DIRECTIONS FOR THIS TASK
Transcribe the data that follows in full. Leave out the pictures.

ENTRIES SHOWN

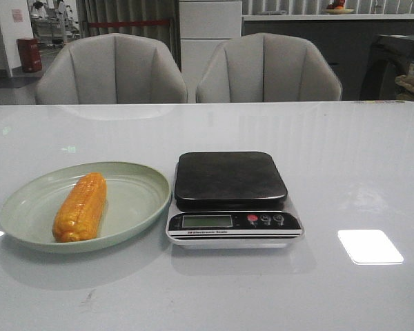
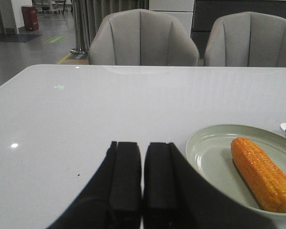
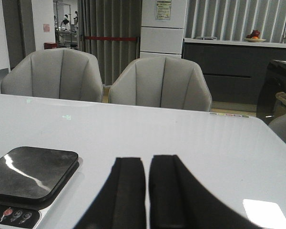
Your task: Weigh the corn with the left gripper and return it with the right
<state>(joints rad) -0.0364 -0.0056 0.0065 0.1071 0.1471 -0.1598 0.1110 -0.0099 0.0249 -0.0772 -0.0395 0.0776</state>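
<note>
Lying on one plate point(image 1: 134, 200): one corn point(image 1: 81, 206); one scale point(image 1: 231, 196); both jaws together.

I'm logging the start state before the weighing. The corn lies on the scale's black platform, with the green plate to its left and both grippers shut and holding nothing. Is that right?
Not quite. The front view shows the corn lying in the green plate, not on the scale, whose black platform is bare. The rest holds: the plate is left of the scale, and the left gripper and right gripper are shut and hold nothing.
</note>
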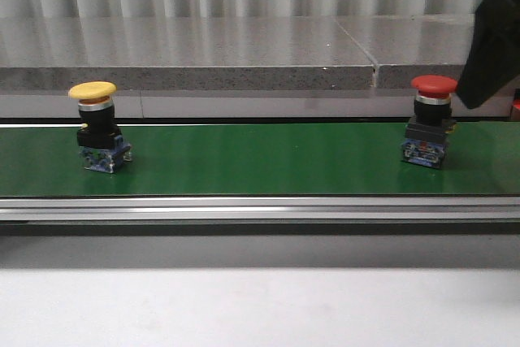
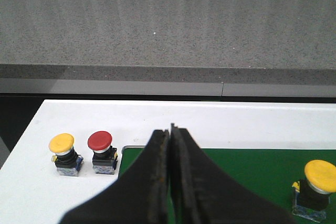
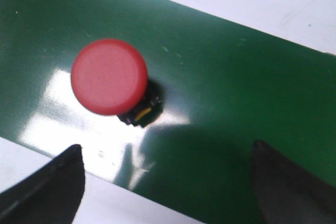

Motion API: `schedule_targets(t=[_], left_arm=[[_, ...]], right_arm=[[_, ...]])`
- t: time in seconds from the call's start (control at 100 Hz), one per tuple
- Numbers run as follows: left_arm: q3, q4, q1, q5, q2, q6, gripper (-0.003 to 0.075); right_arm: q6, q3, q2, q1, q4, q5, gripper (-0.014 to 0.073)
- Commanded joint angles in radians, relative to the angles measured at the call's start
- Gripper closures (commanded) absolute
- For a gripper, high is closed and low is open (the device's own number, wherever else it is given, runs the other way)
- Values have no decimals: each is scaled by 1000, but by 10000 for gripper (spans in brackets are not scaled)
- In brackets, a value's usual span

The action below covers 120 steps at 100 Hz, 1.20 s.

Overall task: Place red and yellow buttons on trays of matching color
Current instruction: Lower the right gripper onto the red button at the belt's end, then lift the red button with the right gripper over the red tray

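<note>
On the green belt [image 1: 260, 160] a yellow button [image 1: 93, 91] stands at the left and a red button [image 1: 433, 85] at the right. My right gripper [image 3: 167, 156] is open, hovering above the belt with the red button's cap [image 3: 109, 76] just ahead of its fingers and nothing between them. In the front view the right arm [image 1: 494, 42] shows as a dark shape up and right of the red button. My left gripper [image 2: 171, 131] is shut and empty, high over the belt's end; the belt's yellow button [image 2: 320, 176] lies off to one side. No trays are in view.
A second yellow button [image 2: 61, 144] and a second red button [image 2: 100, 141] stand side by side on the white table beside the belt's end. A grey stone ledge [image 1: 244, 54] runs behind the belt, and a metal rail [image 1: 260, 209] along its front.
</note>
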Motion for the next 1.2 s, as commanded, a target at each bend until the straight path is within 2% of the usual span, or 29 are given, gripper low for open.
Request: schedule_targets(t=[0.0, 0.24, 0.31, 0.38, 0.55, 0.62, 0.82, 0.98, 1.19], left_arm=[[-26, -15, -5, -80, -3, 4, 740], [-26, -15, -5, -80, -3, 4, 740], [-26, -15, -5, -80, -3, 4, 740], [-26, -15, -5, -80, -3, 4, 740], [-26, -15, -5, -80, -3, 4, 740], [-26, -15, -5, -80, -3, 4, 740], [-26, -15, -5, -80, -3, 4, 740], [-26, -15, -5, -80, -3, 4, 740], [-26, -15, -5, -80, -3, 4, 740]], right_arm=[[-13, -59, 28, 10, 10, -49, -35], [-13, -122, 131, 13, 10, -59, -28], [-13, -140, 155, 13, 10, -59, 5], [-13, -152, 171, 13, 10, -59, 94], [-13, -170, 173, 12, 10, -23, 440], [-13, -188, 172, 8, 10, 16, 508], [-13, -316, 171, -80, -4, 152, 512], [-13, -440, 171, -224, -7, 234, 512], [-13, -552, 183, -426, -7, 235, 512]])
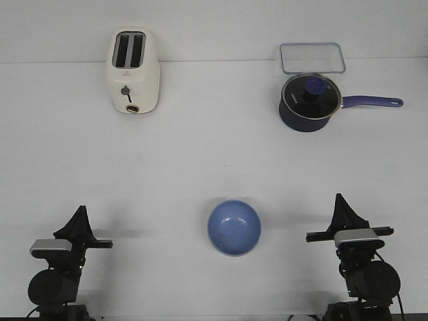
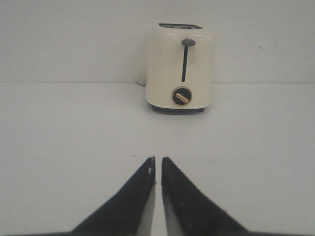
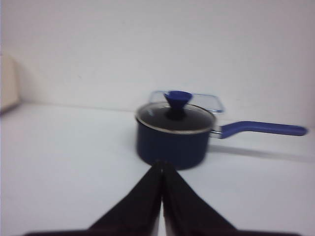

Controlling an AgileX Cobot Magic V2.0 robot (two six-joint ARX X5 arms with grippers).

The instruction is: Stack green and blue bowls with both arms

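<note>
both grippers sit low in the frame, the left gripper (image 1: 81, 212) and right gripper (image 1: 341, 200) with fingers pressed narrow, holding nothing. the blue bowl (image 1: 233, 227) lies between them, bottom centre; no green bowl shows apart from it. far back stand the toaster (image 1: 134, 71) and saucepan (image 1: 310, 101). best to check the stack is seated before any reach.

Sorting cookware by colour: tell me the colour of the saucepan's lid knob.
Blue, like the handle; the saucepan's lid knob shows best in the right wrist view.
</note>
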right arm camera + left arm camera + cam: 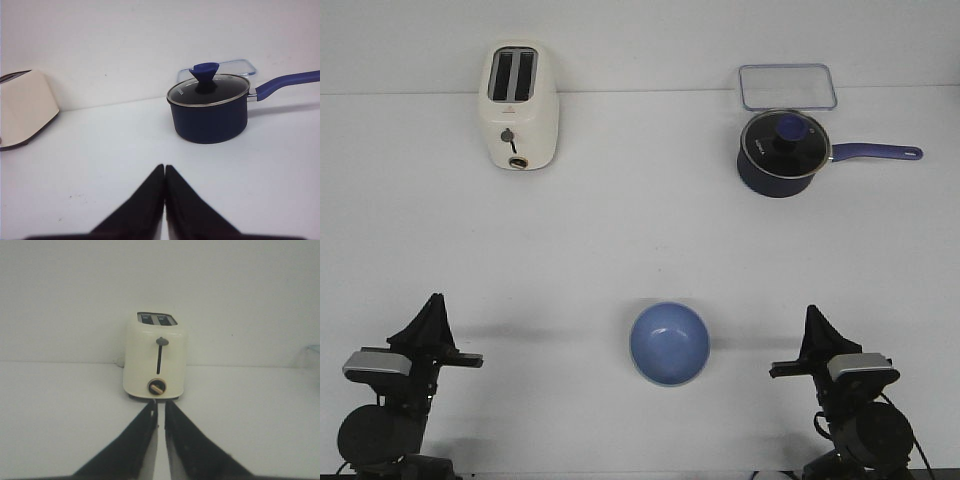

RESULT FOR THIS TASK
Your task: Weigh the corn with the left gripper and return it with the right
<state>(joints rad) -0.0364 -0.0056 0.0065 0.1071 0.1471 -0.1598 0.1110 -0.0099 0.0249 -0.0772 -0.0395 0.0776</state>
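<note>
Lying on one plate point(image 1: 134, 200): one corn point(image 1: 81, 206); one scale point(image 1: 231, 196); both jaws together.

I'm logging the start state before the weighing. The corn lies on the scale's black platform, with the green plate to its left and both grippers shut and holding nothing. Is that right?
Not quite. The front view shows the corn lying in the green plate, not on the scale, whose black platform is bare. The rest holds: the plate is left of the scale, and the left gripper and right gripper are shut and hold nothing.
</note>
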
Motion API: `schedule_targets(t=[_], left_arm=[[_, ...]], right_arm=[[_, ...]])`
- t: time in seconds from the call's start (control at 100 Hz), one per tuple
- Numbers run as follows: left_arm: q3, q4, q1, q5, q2, q6, gripper (-0.003 to 0.075); right_arm: q6, q3, q2, q1, q4, q5, gripper (-0.014 to 0.073)
- Commanded joint angles in radians, relative to the angles measured at the call's start
- Gripper closures (commanded) absolute
- For a gripper, high is closed and low is open (the device's own number, wherever else it is given, runs the other way)
- Values have no decimals: each is scaled by 1000, but by 10000 for gripper (spans in brackets are not scaled)
- In brackets, a value's usual span

The action below covers 120 steps at 100 Hz, 1.20 s.

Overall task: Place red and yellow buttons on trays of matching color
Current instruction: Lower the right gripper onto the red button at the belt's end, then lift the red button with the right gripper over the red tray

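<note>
On the green belt [image 1: 260, 160] a yellow button [image 1: 93, 91] stands at the left and a red button [image 1: 433, 85] at the right. My right gripper [image 3: 167, 156] is open, hovering above the belt with the red button's cap [image 3: 109, 76] just ahead of its fingers and nothing between them. In the front view the right arm [image 1: 494, 42] shows as a dark shape up and right of the red button. My left gripper [image 2: 171, 131] is shut and empty, high over the belt's end; the belt's yellow button [image 2: 320, 176] lies off to one side. No trays are in view.
A second yellow button [image 2: 61, 144] and a second red button [image 2: 100, 141] stand side by side on the white table beside the belt's end. A grey stone ledge [image 1: 244, 54] runs behind the belt, and a metal rail [image 1: 260, 209] along its front.
</note>
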Motion for the next 1.2 s, as commanded, a target at each bend until the straight path is within 2% of the usual span, or 29 are given, gripper low for open.
Request: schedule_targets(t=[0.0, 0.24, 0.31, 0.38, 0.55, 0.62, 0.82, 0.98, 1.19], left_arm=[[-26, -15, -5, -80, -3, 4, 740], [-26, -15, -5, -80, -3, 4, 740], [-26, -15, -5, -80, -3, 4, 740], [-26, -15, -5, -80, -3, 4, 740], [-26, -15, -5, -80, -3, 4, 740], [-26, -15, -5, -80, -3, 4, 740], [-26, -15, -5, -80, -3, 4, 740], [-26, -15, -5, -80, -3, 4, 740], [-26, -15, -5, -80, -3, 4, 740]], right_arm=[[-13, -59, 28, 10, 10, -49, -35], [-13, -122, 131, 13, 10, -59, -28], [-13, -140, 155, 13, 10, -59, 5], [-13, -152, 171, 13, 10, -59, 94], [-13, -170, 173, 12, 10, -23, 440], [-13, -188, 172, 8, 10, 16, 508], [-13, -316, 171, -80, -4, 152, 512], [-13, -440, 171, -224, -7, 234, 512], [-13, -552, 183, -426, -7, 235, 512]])

Controlling an AgileX Cobot Magic V2.0 robot (two six-joint ARX X5 arms with grippers).

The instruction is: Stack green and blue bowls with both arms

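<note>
both grippers sit low in the frame, the left gripper (image 1: 81, 212) and right gripper (image 1: 341, 200) with fingers pressed narrow, holding nothing. the blue bowl (image 1: 233, 227) lies between them, bottom centre; no green bowl shows apart from it. far back stand the toaster (image 1: 134, 71) and saucepan (image 1: 310, 101). best to check the stack is seated before any reach.

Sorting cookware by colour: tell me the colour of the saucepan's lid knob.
Blue, like the handle; the saucepan's lid knob shows best in the right wrist view.
</note>
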right arm camera + left arm camera + cam: 

No further output will be produced for this exercise.